Kita sudah terbiasa kalah oleh Thailand, diatas kertas kita beberapa kali dipecundangi, kualitas permainan dalam mengelolah sikulit bundar memang sangat berkualiatas, sangat minim sekali kesalahan passing, pressing terhadap lawan begitu ketat, bola seperti lengket dan terarah di kaki para pemain Thailand.
Fisik mental juga sama bagusnya, tidak gampang drop dan keteteran, bila mendapatkan tekanan, bisa jadi karena pengaruh Negara mereka tidak pernah merasakan penjajahan, jadi tidak tahu rasanya tertekan, Hehehehe
Secara tekhnis rotasi pergantian pemain Timnas Indonesia tidak berefek, bahkan justru kelihatan blunder, karena pemain pengganti malah yang jadi bulan-bulanan dan gampang di acak - acak pemain Thailand.
Sementara di luar lapangan sebelum pertandingan, semuanya di buat heboh-heboh, para pencari muka dan aktor yang paling merasa punya andil, memanfaatkan panggung padahal belum juga juara, janji-janji bonus digembor-gemborkan, mau kasi inilah mau kasi itulah, biar katanya termotivasi, tapi bisa jadi justru kebalikannya malah menjadi beban berat pemain.
Media kita juga terlalu alay terlalu lembek, harusnya media ini belajar pada media-media Thailand, Vietnam, Malaysia, Singapura, yang ikut andil menjatuhkan mental lawan-lawan buat negaranya.
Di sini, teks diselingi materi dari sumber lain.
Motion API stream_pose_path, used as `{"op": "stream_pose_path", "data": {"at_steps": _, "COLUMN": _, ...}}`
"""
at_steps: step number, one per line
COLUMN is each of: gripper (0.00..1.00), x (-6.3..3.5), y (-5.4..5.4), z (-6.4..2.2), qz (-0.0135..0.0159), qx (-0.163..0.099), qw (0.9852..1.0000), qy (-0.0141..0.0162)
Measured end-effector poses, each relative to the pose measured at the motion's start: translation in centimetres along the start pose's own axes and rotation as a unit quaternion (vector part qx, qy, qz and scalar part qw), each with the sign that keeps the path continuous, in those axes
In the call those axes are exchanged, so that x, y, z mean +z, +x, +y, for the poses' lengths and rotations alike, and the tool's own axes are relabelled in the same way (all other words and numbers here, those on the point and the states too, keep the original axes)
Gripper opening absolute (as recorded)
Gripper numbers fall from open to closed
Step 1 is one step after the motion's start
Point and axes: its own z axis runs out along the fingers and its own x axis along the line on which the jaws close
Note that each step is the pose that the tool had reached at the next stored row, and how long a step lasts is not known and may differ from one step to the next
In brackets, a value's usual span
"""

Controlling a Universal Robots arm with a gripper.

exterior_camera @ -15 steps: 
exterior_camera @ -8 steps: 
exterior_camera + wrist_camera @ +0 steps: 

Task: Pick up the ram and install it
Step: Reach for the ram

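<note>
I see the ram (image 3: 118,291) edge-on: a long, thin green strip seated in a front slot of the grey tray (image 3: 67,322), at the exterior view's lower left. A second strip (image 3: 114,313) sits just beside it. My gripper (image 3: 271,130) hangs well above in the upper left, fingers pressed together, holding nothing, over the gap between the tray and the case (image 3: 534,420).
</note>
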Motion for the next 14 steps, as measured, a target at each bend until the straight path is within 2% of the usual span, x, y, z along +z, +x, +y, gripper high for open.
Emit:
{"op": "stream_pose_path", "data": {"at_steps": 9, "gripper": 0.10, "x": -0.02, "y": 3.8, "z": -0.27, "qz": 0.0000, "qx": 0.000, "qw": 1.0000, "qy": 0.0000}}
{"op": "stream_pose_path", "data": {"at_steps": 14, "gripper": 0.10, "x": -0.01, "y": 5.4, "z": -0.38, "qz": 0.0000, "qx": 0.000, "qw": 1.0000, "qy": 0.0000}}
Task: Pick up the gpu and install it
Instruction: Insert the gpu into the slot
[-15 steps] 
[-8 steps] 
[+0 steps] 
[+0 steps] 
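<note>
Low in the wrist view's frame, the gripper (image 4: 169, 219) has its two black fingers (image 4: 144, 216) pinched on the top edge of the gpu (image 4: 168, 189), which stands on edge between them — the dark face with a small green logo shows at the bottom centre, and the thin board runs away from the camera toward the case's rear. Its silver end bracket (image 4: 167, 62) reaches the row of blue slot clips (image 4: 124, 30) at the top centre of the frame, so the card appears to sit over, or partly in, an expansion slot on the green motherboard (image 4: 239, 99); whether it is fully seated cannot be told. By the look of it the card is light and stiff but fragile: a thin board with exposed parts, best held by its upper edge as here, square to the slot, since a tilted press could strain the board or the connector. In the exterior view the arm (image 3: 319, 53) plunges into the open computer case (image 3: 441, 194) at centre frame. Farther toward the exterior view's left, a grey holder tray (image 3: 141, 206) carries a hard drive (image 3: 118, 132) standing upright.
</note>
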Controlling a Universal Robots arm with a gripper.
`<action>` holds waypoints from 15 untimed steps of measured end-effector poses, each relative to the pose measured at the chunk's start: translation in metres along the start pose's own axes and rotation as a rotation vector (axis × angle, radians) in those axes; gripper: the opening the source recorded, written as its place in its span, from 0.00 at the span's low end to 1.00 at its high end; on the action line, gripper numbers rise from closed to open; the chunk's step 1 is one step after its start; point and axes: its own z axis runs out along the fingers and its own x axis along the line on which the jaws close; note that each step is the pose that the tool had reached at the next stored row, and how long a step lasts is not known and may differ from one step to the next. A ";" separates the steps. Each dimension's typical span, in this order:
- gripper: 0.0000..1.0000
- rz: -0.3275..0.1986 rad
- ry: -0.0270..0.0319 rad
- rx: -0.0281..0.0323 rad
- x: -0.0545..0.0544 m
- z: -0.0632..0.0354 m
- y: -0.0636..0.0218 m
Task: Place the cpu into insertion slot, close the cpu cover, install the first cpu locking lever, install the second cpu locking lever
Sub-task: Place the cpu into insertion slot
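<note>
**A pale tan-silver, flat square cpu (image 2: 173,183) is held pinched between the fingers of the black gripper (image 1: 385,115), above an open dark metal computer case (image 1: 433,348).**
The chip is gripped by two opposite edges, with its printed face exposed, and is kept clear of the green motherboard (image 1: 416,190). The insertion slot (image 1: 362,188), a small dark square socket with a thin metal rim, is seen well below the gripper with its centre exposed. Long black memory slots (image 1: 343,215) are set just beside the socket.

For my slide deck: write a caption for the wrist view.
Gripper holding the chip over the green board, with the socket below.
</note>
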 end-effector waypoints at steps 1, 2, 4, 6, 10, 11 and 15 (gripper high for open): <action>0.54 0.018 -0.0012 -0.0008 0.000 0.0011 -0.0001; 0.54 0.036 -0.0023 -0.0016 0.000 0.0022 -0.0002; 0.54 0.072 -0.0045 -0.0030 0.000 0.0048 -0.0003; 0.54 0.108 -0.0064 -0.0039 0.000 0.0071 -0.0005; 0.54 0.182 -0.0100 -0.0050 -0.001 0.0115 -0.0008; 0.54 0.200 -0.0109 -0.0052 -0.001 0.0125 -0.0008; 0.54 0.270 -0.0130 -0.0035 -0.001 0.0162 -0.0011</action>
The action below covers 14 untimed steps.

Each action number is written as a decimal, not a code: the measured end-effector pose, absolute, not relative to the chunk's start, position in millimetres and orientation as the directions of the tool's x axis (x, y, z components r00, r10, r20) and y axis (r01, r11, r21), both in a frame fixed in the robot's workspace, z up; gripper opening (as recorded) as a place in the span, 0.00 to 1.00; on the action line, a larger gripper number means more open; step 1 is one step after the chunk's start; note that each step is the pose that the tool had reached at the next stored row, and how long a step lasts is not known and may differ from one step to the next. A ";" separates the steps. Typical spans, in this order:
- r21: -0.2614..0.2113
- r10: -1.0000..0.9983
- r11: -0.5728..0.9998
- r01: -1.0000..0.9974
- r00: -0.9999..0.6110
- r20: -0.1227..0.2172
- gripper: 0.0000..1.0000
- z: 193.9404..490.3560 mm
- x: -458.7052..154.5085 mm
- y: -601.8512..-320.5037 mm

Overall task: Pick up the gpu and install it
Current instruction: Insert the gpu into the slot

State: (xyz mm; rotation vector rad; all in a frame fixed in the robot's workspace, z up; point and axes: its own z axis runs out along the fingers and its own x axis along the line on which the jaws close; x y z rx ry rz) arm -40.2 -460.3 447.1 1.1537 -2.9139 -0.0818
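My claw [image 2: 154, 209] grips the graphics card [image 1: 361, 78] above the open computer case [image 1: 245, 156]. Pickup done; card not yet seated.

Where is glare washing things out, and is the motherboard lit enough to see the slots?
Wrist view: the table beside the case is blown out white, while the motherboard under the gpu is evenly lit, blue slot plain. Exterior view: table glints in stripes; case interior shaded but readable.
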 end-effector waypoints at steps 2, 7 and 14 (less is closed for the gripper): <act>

Saat Coach STY berteriak kita cuma dapat nasi kotak selama di Negeri Singa, yang dia anggap nutrisi dan gizinya kurang, para pencari muka, para tukang janji ini harusnya sudah berekasi, sudah harus menangkap sinyal itu, kalau tidak dapat di Singapura, mungkin bisa didrop dari Batam yang jaraknya tidak seberapa, untuk mensupply kebutuhan mereka.
Untuk leg kedua hanya bisa berharap pada keajaiban, dan yang paling relevan adalah memburu ujug -ujug bisa memburu defisit gol, biar tidak bikin malu-malu amat.